Second, either individual users or small groups of users can be viewed as interaction agents in crowd settings. Numerous prior studies in swam behavior (e.g., Bonabeau et al., 1999) and complexity theory (e.g., Helbing, 2008) investigate the self-organizing and indirect-coordination functions of individuals in a crowd setting. However, relatively little research has been carried out on group interaction, especially in the crowd context. However, the group is where the action takes place in a crowd (Goffman, 1967) and to ignore the group level is to ignore the level of analysis in which meaning and behavior of a crowd are established and solidified (Harrington and Fine, 2000). Therefore, a group may be treated as a single entity with its own characteristics, not just as a simple sum of individuals (Bisker and Casalegno, 2009 and Stott and Reicher, 1998).

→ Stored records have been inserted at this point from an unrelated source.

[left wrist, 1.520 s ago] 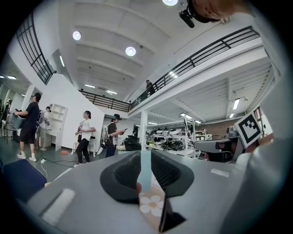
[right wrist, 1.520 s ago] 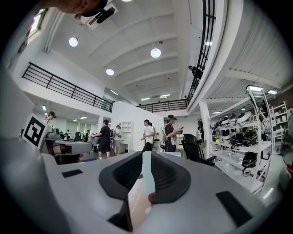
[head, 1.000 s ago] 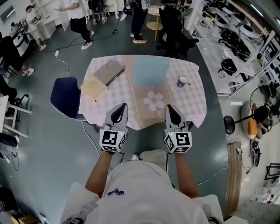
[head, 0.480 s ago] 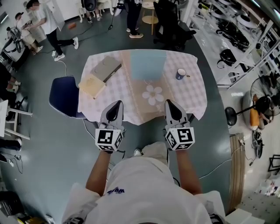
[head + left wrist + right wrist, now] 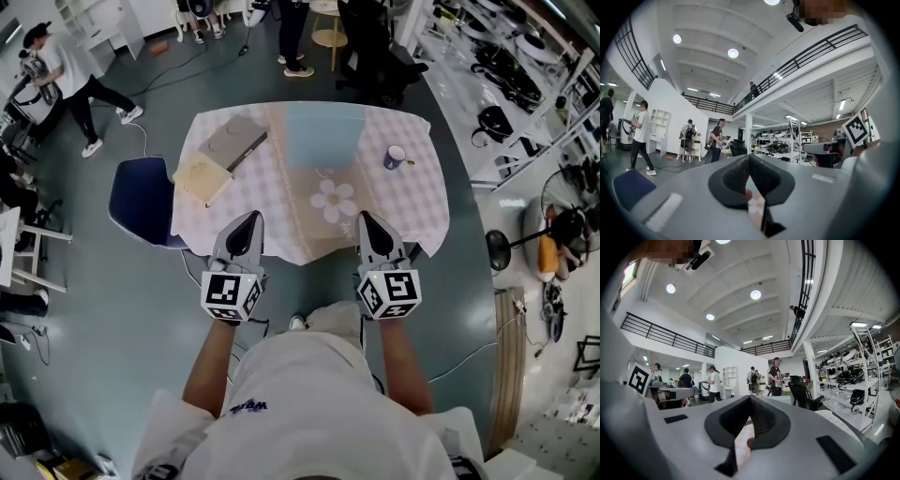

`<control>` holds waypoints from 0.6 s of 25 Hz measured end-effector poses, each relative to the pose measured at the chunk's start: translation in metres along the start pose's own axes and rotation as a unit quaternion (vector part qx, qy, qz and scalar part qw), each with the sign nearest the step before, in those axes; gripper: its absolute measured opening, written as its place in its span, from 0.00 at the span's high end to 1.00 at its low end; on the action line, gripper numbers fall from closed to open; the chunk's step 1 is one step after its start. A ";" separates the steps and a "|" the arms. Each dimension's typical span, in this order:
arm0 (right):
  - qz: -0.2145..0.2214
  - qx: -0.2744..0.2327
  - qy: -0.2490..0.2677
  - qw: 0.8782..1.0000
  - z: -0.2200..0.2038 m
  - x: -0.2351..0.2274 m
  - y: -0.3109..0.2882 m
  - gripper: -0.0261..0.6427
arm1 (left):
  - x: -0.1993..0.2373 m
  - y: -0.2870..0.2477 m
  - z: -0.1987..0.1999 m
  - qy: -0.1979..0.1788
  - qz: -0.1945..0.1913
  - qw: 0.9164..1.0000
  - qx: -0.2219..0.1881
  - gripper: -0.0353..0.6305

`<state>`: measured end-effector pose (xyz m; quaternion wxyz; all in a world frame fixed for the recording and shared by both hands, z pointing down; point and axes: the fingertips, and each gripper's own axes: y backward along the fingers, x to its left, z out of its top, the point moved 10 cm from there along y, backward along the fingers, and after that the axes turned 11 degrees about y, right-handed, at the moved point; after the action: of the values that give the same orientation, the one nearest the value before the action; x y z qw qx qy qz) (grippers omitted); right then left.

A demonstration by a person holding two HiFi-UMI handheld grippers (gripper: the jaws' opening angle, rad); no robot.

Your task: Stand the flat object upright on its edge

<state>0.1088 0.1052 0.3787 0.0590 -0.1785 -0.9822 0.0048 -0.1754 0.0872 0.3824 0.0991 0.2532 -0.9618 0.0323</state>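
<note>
Nothing begun yet. L hand-held gripper (image 5: 246, 232) has its jaws pressed together w/ nothing betw them. R hand-held gripper (image 5: 370, 234) is the same, closed & empty. Both sit at the near edge of the bench (image 5: 412, 202), aimed at 12.

Flat candidates both lie flat at approx 11 from L: a tan slab (image 5: 202, 178), nearer, by the bench's 9 o'clock edge, and a grey slab (image 5: 236, 142) just beyond it. I can't tell which one the task means.

My call for doing it well: open L first, come in low on the slab's long edge, pinch and tip it up slowly. Bring R over as a backstop so the bottom edge doesn't skate. The checked cloth prob slips or bunches, so let go only once it balances.

Mid-bench there's a flower mat (image 5: 330, 199) and a pale blue mat (image 5: 323, 136) at 12, plus a mug (image 5: 394, 157) at 1, well clear.

A blue chair (image 5: 141, 199) stands at 9 beside the bench. Further out there's a black office chair (image 5: 375, 56) at 12–1, a person (image 5: 70, 70) walking at 10, and shelving (image 5: 525, 66) w/ gear along 2.
</note>
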 end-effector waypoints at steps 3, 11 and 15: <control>0.000 0.003 0.001 1.000 -0.001 0.002 -0.001 0.96 | -0.001 -0.001 -0.003 0.000 -0.005 1.000 0.004 0.94; -0.005 0.007 0.003 1.000 -0.002 -0.002 0.001 0.96 | -0.003 -0.008 -0.004 0.011 -0.014 1.000 0.007 0.94; -0.011 0.010 0.003 1.000 -0.003 -0.007 0.004 0.96 | -0.010 -0.013 -0.001 0.014 -0.024 1.000 0.002 0.94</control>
<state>0.1171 0.1060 0.3806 0.0643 -0.1673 -0.9837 0.0136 -0.1608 0.0809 0.3812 0.1131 0.2756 -0.9539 0.0359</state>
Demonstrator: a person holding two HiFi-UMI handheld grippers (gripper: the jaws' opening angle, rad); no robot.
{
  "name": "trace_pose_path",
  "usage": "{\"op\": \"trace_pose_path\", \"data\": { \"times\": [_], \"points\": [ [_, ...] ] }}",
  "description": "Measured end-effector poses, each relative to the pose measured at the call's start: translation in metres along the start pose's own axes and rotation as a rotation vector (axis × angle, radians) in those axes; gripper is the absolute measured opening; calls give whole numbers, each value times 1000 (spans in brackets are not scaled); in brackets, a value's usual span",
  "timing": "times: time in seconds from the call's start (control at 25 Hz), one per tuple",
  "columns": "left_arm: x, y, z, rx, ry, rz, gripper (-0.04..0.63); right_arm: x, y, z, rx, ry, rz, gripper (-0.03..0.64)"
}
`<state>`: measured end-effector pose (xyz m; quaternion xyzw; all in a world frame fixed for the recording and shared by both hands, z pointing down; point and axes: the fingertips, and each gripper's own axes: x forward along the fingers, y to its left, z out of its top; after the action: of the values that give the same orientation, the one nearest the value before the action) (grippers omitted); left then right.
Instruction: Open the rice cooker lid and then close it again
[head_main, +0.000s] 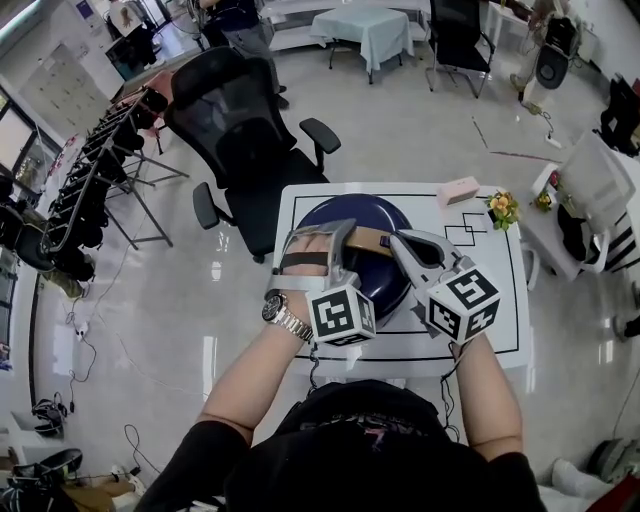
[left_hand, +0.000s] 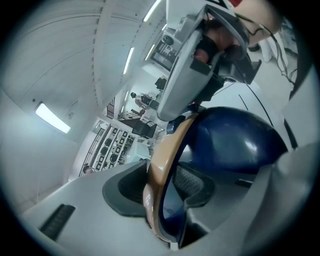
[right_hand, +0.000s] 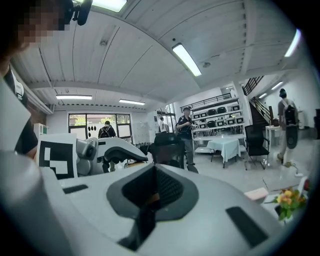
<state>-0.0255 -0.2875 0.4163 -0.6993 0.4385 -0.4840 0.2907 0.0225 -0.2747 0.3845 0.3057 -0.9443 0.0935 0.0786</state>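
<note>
handle (left_hand: 167, 160) pinched in our left gripper (head_main: 350, 235) to steer the lid (head_main: 352, 212); our right gripper (head_main: 396, 240), pressed together, seems to brace its right end.

Black shirt (head_main: 350, 455), silver wristwatch (head_main: 284, 316)

one rice cooker (head_main: 352, 214), two tools (head_main: 346, 233) (head_main: 397, 242), one pink box (head_main: 458, 190)
</note>
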Motion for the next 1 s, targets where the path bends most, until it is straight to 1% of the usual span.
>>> {"op": "trace_pose_path", "data": {
  "times": [0.32, 0.52, 1.0],
  "points": [
    [8, -16, 4, 56, 31, -12, 158, -4, -10, -20, 40, 8, 8, 2],
    [13, -24, 4, 70, 48, -28, 161, -4, -14, -29, 58, 12, 17, 2],
    [19, -36, 6, 116, 87, -23, 164, -7, -20, -46, 84, 25, 39, 2]
  ]
}}
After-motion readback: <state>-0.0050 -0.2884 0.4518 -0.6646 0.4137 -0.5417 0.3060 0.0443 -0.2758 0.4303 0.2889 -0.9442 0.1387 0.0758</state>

Group culture has been pointed out to be an important contextual factor in prior studies on communication (Gudykunst et al., 1988 and Leonard et al., 2009) and is defined as what the members have, the things they do, and what they think in common (Fine, 1979 and Herskovits, 1948). Communication processes, agents, and even contents depend on the cultural context of the group (Leonard et al., 2009). This study focuses on a specific type of group culture known as idioculture as a means for exploring interaction of small groups within a large crowd. This is because idioculture is a unique cultural product of small groups which provides distinct group characteristics (Fine, 1979). Because crowd computing systems involve a large number of people in the same place at the same time, the crowd has an inclusive effect on the small groups that gather together. Therefore, such small groups form a natural desire to distinguish themselves from other groups. Idioculture is utilized as a tool by small groups to obtain certain amounts of distinctiveness within a highly inclusive crowd context. Therefore, based on the influence of idioculture on group communication and distinctiveness, it should be closely examined in crowd computing research.

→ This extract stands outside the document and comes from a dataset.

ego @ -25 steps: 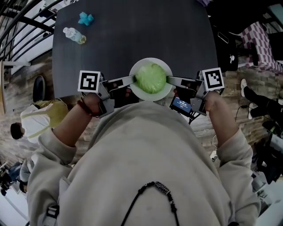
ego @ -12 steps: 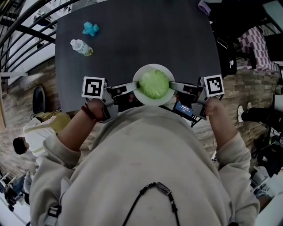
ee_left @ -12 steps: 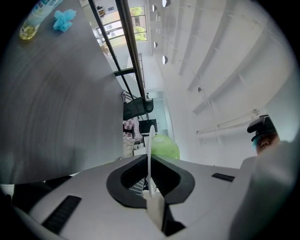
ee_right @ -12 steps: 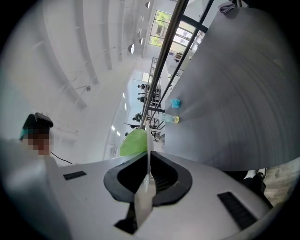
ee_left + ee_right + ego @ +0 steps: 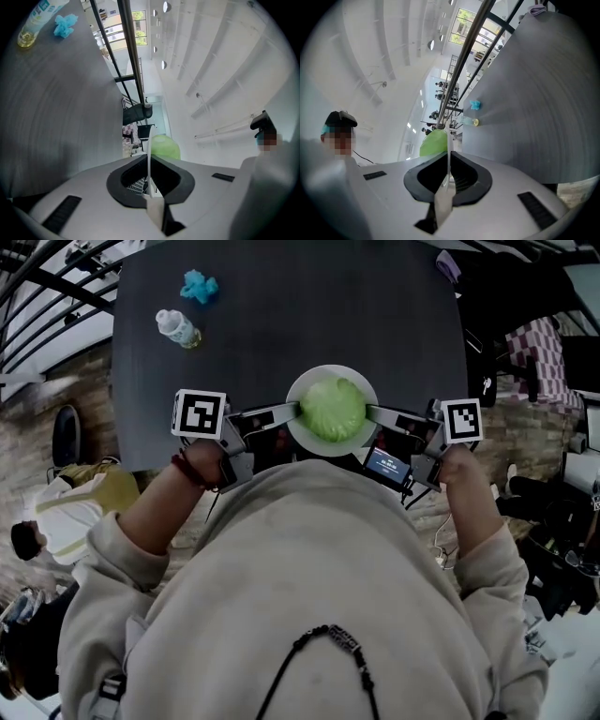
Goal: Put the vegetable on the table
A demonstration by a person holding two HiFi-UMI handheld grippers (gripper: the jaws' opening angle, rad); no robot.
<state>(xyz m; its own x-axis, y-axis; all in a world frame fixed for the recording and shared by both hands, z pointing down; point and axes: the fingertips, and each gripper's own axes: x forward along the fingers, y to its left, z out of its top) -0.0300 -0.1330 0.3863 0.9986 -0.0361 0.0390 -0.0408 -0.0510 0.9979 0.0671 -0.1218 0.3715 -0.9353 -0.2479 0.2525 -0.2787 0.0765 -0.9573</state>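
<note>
A green cabbage [image 5: 332,409] lies on a white plate [image 5: 332,372], held level over the near edge of the dark table [image 5: 300,306]. My left gripper [image 5: 292,411] is shut on the plate's left rim and my right gripper [image 5: 372,412] on its right rim. In the left gripper view the thin plate [image 5: 148,154] edge runs between the pads of the left gripper [image 5: 149,185], with the cabbage [image 5: 166,146] behind. In the right gripper view the plate [image 5: 448,154] is clamped in the right gripper [image 5: 448,180], next to the cabbage [image 5: 433,143].
A clear bottle [image 5: 177,328] and a blue crumpled thing [image 5: 199,286] lie at the table's far left. A purple item [image 5: 448,263] sits at the far right corner. A person [image 5: 56,512] is on the floor to the left, and chairs with a checkered cloth [image 5: 534,343] stand on the right.
Both grippers keep their hold on the plate. The plate with the cabbage has drifted slightly right in the head view, and the table has shifted a little nearer.
</note>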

Third, the common goal of systems from the HCI perspective is to enhance the quality of user experience. User experience is generally defined as “all aspects of how a user uses, understands, and perceives when he or she uses an interactive system” (Law et al., 2008). Depending on the specific characteristics of systems and contexts, diverse factors of user experiences have been investigated (Hassenzahl et al., 2010, Hassenzahl and Tractinsky, 2006, Law and Schaik, 2010 and O’Brien, 2010). However, it is not yet known which aspects of user experience is important in crowd computing systems. Therefore, this study seeks to identify user experience elements specific to a crowd computing system in order to investigate the impact of idioculture on user experience.